Object storage manages data in the form of objects. Each object has its own metadata and unique identifier. The unique identifier can be used to access the object from different machines or devices.
Why is object-based storage popular? The answer points towards its ability to store unlimited amounts of data. This characteristic is important for data analytics where it involves huge amounts of unstructured data.
The object-based storage architecture gained popularity when mobile apps and web applications started to store their binary data in cloud storage. AWS S3, Dropbox, and Google Cloud Storage are some popular examples with object storage as its back end. AWS S3 grew in massive scale and popularised object storage data when they claimed its ability to store trillions of data in 2013. This blog will give an insight into S3 object storage.
Object Storage in Amazon Web Services (AWS)
AWS leveraged on the object storage architecture and introduced cloud-based object storage as a service. As mentioned earlier, object-based storage has the capability of storing large data in its raw format and AWS used this as the base of its services to offer scalable and cost-effective storage service. Amazon Simple Storage Service (Amazon S3) and Amazon Glacier are the two cloud object storage services offered by AWS.
Key benefits of AWS Cloud Object Storage includes the following:
- Data availability and durability is 99.999999999% ( Might differ according to tiers)
- Data can be distributed across minimum 3 physical facilities separated geographically
- Supports different forms of encryption
- Comply with security standards including PCI-DSS, HIPAA/HITECH, FedRAMP, SEC Rule 17-a-4, EU Data Protection Directive and many others
- Provide flexible storage and administration facility
S3 Object Storage
S3 Object Storage was introduced by Amazon 2006 via the Amazon S3 services. It is an object-level storage hence it won't be able to host OS or dynamic sites. A single object in the storage is able to store up to 5TB of data. Objects are arranged in a collection called buckets, stored and retrieved using simple commands such as PUT, GET, DELETE. S3 objects are referred by the unique identifier given by the user which is unique to S3 object storage.
S3 bucket is a container for the objects created and owned by an AWS account. S3 service is a global service, but the buckets created are by region and it has a unique identifier. Every object must be in a bucket and there is no limit to the number of objects in each bucket. Each AWS account can create up to 100 buckets and the delete operation can be applied to empty and non-empty buckets. The data model for S3 is flat, therefore there is no structure or hierarchy in a bucket.
Each object in the S3 bucket has the following properties:
- Key: object name (Unique)
- Value: data portion not transparent to S3
- Metadata: Information about the data like content type size, last modified. This information can be customized
- Version ID: Version id for the object ( Unique)
- Access Control Information:: Access control for the objects
Objects are uniquely identified by the key and version id. Its metadata cannot be modified after uploading. To update it one needs to perform COPY operation and then set the metadata again. The objects can be retrieved partially or as a whole but it can't leave a bucket from a specific AWS region unless it’s explicitly copied using Cross Region replication.

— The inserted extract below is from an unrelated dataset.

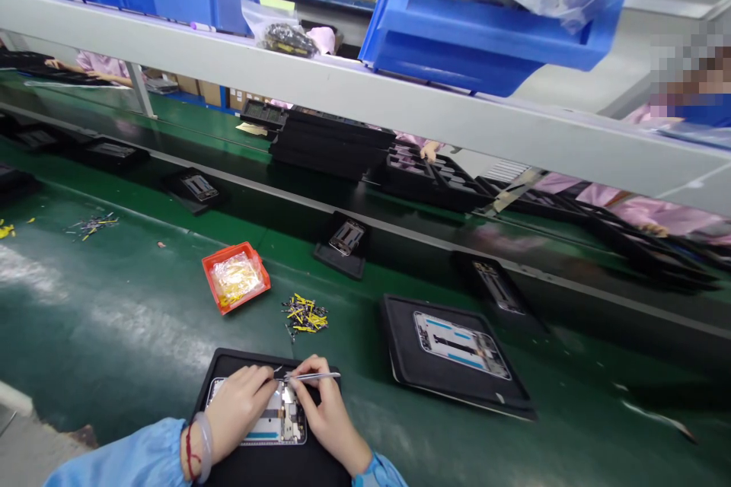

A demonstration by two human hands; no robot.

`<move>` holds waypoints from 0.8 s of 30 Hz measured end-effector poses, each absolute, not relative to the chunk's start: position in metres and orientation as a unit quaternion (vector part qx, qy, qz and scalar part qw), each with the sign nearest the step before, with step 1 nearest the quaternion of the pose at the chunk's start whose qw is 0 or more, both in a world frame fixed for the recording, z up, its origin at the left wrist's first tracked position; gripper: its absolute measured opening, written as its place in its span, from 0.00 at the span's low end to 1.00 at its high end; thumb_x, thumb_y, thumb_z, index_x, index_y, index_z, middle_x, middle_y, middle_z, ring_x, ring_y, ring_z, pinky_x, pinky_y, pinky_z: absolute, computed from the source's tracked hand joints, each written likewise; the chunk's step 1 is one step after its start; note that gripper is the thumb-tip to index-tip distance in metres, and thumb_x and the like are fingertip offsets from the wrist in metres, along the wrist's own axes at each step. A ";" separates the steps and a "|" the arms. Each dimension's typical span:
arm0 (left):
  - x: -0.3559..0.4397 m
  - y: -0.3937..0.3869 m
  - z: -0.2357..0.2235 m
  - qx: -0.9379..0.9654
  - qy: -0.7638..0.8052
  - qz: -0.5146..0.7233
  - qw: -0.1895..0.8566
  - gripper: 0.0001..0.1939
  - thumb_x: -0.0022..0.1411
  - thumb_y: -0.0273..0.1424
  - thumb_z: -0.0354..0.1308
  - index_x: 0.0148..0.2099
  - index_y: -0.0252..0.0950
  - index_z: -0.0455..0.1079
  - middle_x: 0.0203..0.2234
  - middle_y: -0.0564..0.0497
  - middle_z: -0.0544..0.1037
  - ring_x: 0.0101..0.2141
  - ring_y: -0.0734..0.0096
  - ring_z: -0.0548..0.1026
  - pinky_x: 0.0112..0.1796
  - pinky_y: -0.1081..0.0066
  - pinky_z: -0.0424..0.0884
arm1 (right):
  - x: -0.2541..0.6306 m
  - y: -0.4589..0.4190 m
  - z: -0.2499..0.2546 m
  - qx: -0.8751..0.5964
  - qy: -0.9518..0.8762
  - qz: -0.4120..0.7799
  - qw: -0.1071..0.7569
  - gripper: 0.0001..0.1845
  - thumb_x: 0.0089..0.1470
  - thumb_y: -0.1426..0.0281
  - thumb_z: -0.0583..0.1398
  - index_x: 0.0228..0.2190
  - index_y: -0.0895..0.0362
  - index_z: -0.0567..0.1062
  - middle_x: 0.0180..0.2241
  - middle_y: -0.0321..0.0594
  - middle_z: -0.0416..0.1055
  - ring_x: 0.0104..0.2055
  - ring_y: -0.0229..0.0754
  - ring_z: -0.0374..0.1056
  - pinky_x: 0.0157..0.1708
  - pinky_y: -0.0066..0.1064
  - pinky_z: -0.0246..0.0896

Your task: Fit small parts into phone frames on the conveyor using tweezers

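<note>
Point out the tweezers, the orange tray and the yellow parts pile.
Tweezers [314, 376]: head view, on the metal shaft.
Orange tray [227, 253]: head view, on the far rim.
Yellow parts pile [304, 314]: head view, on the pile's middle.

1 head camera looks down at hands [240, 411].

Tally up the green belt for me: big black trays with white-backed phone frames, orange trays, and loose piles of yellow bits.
Black trays with white-backed phone frames: 2
Orange trays: 1
Loose piles of yellow bits: 3
Total: 6
</note>
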State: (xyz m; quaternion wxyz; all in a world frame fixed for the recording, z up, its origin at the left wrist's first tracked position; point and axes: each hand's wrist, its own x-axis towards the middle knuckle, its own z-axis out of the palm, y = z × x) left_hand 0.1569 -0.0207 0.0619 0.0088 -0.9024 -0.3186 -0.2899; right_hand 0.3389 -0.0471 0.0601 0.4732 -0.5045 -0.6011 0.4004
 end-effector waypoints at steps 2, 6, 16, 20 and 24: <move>0.157 -0.021 0.061 -0.906 -0.318 -0.280 0.007 0.15 0.68 0.22 0.41 0.35 0.35 0.68 0.29 0.49 0.74 0.26 0.71 0.72 0.29 0.72 0.68 | 0.339 -0.046 0.064 -0.499 -0.616 0.394 0.466 0.06 0.60 0.63 0.56 0.34 0.52 0.69 0.32 0.39 0.69 0.36 0.44 0.69 0.38 0.35 0.65; 0.157 -0.021 0.065 -0.915 -0.312 -0.254 0.013 0.14 0.67 0.21 0.40 0.36 0.34 0.67 0.30 0.48 0.74 0.27 0.69 0.73 0.30 0.71 0.69 | 0.339 -0.044 0.069 -0.485 -0.646 0.392 0.440 0.05 0.60 0.66 0.55 0.33 0.53 0.69 0.31 0.39 0.70 0.35 0.44 0.69 0.36 0.35 0.64; 0.152 -0.020 0.065 -0.943 -0.292 -0.155 -0.028 0.12 0.64 0.20 0.44 0.44 0.31 0.67 0.36 0.43 0.74 0.33 0.64 0.73 0.34 0.67 0.70 | 0.336 -0.040 0.082 -0.470 -0.547 0.391 0.572 0.06 0.59 0.64 0.58 0.33 0.51 0.66 0.32 0.37 0.67 0.36 0.43 0.70 0.38 0.36 0.67; 0.153 -0.021 0.064 -0.936 -0.309 -0.155 -0.068 0.12 0.64 0.21 0.45 0.45 0.33 0.67 0.37 0.44 0.74 0.34 0.64 0.73 0.36 0.67 0.70 | 0.337 -0.035 0.088 -0.482 -0.496 0.411 0.593 0.11 0.56 0.59 0.61 0.34 0.51 0.65 0.33 0.36 0.68 0.38 0.42 0.71 0.41 0.37 0.68; 0.153 -0.019 0.072 -0.919 -0.329 -0.184 -0.117 0.11 0.65 0.24 0.45 0.41 0.34 0.68 0.37 0.45 0.73 0.34 0.67 0.74 0.36 0.69 0.71 | 0.336 -0.032 0.079 -0.500 -0.474 0.449 0.569 0.17 0.53 0.55 0.62 0.37 0.51 0.64 0.33 0.37 0.71 0.38 0.43 0.72 0.42 0.37 0.68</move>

S3 Bucket and Object Operations
There are several operations which can be performed on the buckets and objects. Following are some of the operations and simple command examples for each operation.
S3 allows listing of all the keys within a bucket.

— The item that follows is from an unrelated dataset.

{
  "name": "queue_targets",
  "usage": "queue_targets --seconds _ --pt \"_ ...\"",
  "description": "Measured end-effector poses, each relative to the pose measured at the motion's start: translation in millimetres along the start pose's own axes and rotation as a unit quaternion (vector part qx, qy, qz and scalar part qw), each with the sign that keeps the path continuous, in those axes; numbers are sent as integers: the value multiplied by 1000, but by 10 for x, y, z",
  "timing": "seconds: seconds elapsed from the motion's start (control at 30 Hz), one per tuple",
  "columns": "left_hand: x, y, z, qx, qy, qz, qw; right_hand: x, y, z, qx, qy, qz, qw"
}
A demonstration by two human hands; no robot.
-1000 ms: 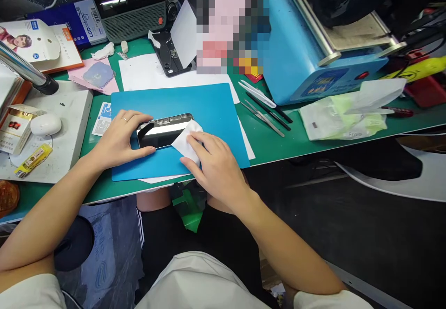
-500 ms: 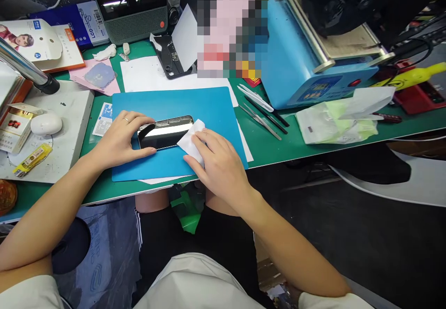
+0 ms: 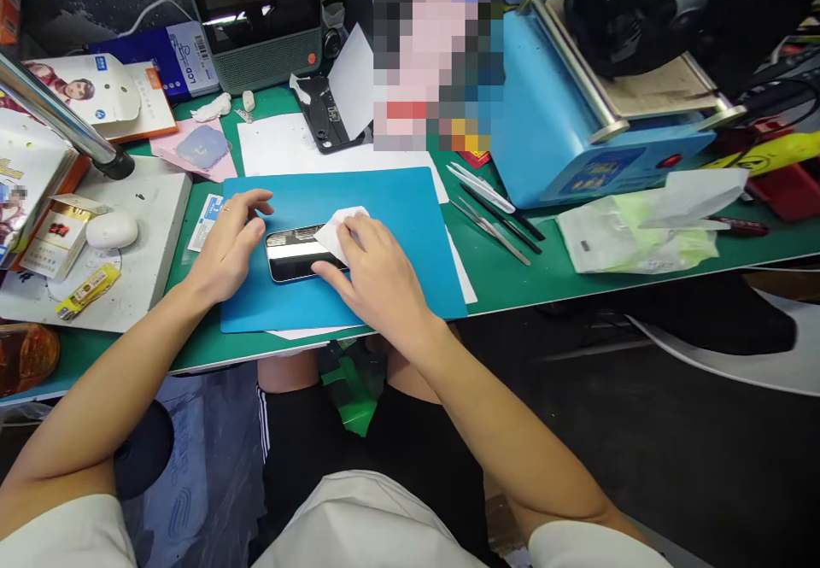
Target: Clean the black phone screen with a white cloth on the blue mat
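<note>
A smartphone [image 3: 291, 257] with a dark glossy screen lies flat on the blue mat [image 3: 410, 295]. Over its right end, my right hand [image 3: 377, 273] pinches a folded white wipe [image 3: 332, 231] and presses it to the glass, the thumb at the phone's near edge. My left hand [image 3: 231, 239] hovers just left of the phone, apart from it, fingers loosely curved and holding nothing. Part of the screen is hidden under the wipe and my right hand.
Tweezers [image 3: 493, 231] and pen-like tools lie right of the mat. Beyond them stand a blue machine [image 3: 544, 115] and a tissue pack [image 3: 634, 235]. An opened phone shell [image 3: 320, 120] lies behind the mat. At left, a white mouse-like object [image 3: 112, 230] rests on a grey plate.
My left hand has let go of the phone and drawn back to the left. My right hand has slid the wipe leftward over the screen. The view has shifted slightly.
</note>
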State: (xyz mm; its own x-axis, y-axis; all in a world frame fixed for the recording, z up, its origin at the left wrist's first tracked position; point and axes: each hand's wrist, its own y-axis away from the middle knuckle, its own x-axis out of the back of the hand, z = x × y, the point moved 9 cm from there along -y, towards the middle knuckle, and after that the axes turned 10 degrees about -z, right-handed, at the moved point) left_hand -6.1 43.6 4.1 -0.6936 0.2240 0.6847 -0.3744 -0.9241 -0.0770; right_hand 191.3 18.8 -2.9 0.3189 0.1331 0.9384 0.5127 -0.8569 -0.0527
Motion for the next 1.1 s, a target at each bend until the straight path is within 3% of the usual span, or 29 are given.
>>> queue_targets --seconds 0.17,0.33,0.5,0.87,0.97,1.1 --pt "131 41 -82 16 42 86 995 -306 -98 -403 18 -9 -71 997" --pt "137 41 -105 18 43 91 995 -432 -265 -805 59 -4 -132 989" --pt "142 44 -112 17 49 93 994 -459 -204 -972 95 -11 -153 984" --pt "107 40 -65 29 8 58 998 -417 267 -977 115 -7 -131 985" --pt "91 36 3 25 -18 31 999 -392 325 -839 99 10 -116 988" --pt "92 31 71 27 -30 17 999 -323 442 -454 63 -6 -98 993"
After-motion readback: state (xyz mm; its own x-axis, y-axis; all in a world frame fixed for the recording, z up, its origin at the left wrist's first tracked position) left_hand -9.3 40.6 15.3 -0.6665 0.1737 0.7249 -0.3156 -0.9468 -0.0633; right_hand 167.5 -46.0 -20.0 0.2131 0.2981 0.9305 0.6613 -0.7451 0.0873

Command example: list-buckets command to display the names of all your Amazon S3 buckets (across all regions)
$ aws s3api list-buckets --query "Buckets.Name"
Objects can be retrieved as a whole or partially via Range HTTP header.
Command example: get-object command to download an object from Amazon S3
$ aws s3api get-object --bucket text-content --key dir/my_images.tar.bz2 my_images.tar.bz2
Objects of size 5GB can be uploaded in a single PUT operation or can be uploaded in multipart upload for objects of size > 5GB.
Command example: put-object command to upload an object to Amazon S3
$ aws s3api put-object --bucket text-content --key dir-1/my_images.tar.bz2 --body my_images.tar.bz2
Copying of object up to 5GB can be done using a single operation and multipart upload can be used for uploads up to 5TB
Command example: cp command copies a single file to a specified bucket and key
$ aws s3 cp test.txt s3://mybucket/test2.txt
S3 allows the deletion of a single object or multiple objects in a single call.
Command example: deletes an object named test.txt from a bucket named my-bucket
$ aws s3api delete-object --bucket my-bucket --key test.txt
S3 Access Points
Access points are named network endpoints attached buckets. These points are used to perform S3 object operations. Access points can only be used to perform an operation on objects and not on buckets. Examples of object operations are GetObject and PutObject. For any request from these access points, S3 applies a set of permission and network controls.
Creating Access Points
Example Command using AWS CLI: Create an access point named example-ap for bucket example-bucket in account 123456789012.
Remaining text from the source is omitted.